Prediction of gestational age using urinary metabolites in term and preterm pregnancies

Abstract

Assessment of gestational age (GA) is key to provide optimal care during pregnancy. However, its accurate determination remains challenging in low- and middle-income countries, where access to obstetric ultrasound is limited. Hence, there is an urgent need to develop clinical approaches that allow accurate and inexpensive estimations of GA. We investigated the ability of urinary metabolites to predict GA at time of collection in a diverse multi-site cohort of healthy and pathological pregnancies (n = 99) using a broad-spectrum liquid chromatography coupled with mass spectrometry (LC-MS) platform. Our approach detected a myriad of steroid hormones and their derivatives including estrogens, progesterones, corticosteroids, and androgens which were associated with pregnancy progression. We developed a restricted model that predicted GA with high accuracy using three metabolites (rho = 0.87, RMSE = 1.58 weeks) that was validated in an independent cohort (n = 20). The predictions were more robust in pregnancies that went to term in comparison to pregnancies that ended prematurely. Overall, we demonstrated the feasibility of implementing urine metabolomics analysis in large-scale multi-site studies and report a predictive model of GA with a potential clinical value.

Figure 1

Study design and cohort characteristics. (a) Urine samples from 99 pregnant women were collected across 5 sites and analyzed using a broad-spectrum metabolomics LC–MS platform. The sources of the images are described in the Methods section. (b) GA at collection and at delivery across the collection sites. Urine samples were collected early in pregnancy 8–19 weeks and 49 women delivered at term (> 37 weeks’ GA) and 50 women delivered preterm (≤ 37 weeks’ GA). (c) Structural categorization of detected urine metabolites according to the “Superclass level” of the ClassyFire classification system.

Figure 2

Prediction of gestational age at time of collection and associated biological processes. (a) Performance of the restricted RF prediction model of GA that uses three metabolites (C19H26O7S, C24H30O9 and estriol glucuronide) and all the samples in the study (n = 99). The model was validated in an independent cohort (n = 20). The blue area represents the 95% confidence interval. (b) Principal component analysis using predictive metabolites (P-value < 0.05).

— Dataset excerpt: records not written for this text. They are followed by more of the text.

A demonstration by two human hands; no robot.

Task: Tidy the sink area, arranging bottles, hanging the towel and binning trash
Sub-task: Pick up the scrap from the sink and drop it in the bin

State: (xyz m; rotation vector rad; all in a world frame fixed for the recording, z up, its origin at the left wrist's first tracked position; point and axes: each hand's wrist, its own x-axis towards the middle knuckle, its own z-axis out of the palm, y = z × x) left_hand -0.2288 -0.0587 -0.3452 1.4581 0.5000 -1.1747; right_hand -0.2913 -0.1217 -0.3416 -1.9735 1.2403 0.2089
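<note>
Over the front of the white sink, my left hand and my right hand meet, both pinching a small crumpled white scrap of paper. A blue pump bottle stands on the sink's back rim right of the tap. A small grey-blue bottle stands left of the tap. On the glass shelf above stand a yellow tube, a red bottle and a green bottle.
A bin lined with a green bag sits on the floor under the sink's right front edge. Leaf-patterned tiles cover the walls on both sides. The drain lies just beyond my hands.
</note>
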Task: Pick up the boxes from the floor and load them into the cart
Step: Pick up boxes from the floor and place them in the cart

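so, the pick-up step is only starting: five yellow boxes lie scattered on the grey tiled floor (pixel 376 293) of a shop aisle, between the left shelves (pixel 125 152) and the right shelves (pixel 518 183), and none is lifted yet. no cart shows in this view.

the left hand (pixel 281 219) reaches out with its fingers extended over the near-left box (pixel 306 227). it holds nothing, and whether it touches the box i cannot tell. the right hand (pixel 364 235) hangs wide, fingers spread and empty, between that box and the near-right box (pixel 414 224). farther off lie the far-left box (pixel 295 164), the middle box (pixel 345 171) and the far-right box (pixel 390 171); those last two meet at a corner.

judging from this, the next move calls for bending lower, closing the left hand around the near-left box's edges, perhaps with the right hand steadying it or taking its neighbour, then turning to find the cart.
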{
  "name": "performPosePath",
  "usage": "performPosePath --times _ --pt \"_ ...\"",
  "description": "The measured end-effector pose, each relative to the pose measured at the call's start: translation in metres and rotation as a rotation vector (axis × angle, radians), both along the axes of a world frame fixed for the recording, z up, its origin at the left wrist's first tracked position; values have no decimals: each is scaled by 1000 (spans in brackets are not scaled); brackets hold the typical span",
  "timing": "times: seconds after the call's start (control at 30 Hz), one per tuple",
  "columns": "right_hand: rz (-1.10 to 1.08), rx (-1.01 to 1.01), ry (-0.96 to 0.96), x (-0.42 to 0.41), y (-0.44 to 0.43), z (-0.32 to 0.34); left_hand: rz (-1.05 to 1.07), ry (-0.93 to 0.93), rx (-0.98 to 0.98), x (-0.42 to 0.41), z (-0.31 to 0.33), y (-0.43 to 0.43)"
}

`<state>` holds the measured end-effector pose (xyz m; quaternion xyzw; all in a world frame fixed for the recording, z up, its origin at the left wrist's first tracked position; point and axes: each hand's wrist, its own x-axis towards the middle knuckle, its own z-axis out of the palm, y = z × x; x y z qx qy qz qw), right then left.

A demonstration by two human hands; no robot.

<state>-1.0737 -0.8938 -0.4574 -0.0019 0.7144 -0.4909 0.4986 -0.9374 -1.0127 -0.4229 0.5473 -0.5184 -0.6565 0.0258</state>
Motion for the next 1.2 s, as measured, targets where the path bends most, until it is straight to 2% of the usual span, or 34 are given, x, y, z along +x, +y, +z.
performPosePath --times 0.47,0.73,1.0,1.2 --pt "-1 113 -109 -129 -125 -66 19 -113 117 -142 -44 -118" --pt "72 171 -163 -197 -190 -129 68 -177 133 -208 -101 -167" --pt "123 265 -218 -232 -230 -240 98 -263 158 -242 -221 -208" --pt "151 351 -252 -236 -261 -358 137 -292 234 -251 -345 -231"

PC1 and PC4 were chosen because they associated the most strongly with GA. (c) KEGG metabolic pathway enrichment analysis. (d) Volcano plot of annotated significant metabolites (P-value < 0.05). Beta coefficients were calculated using a linear modeling and P-values were calculated from Spearman correlations. (e) Top 6 metabolites in the predictive model and LOESS fit across all the samples. The grey area represents the 95% confidence interval.

Figure 3

Prediction of gestational age at time of collection in term and preterm pregnancies. (a) Distribution of GA at sample collection in term (n = 49) and preterm pregnancies (n = 50). (b) Performance of the RF prediction models of GA in term and preterm deliveries. (c) P-values of selected metabolites in term and preterm RF models. Metabolites that are most predictive tend to be significant in both models. The top 10 metabolites are represented in red. (d) Coefficient of variation of the top 10 metabolites across GA ranges.

Figure 4

Biological processes associated with term and preterm prediction models. (a) KEGG metabolic pathway enrichment analysis using metabolites selected in the term and preterm RF models (P-value < 0.05). (b) Venn diagram of validated metabolites predictive of GA (P-value < 0.05) in term and preterm models. (c) Pairwise spearman correlation network. Nodes were color-coded by model significance and their size represents the betweenness centrality.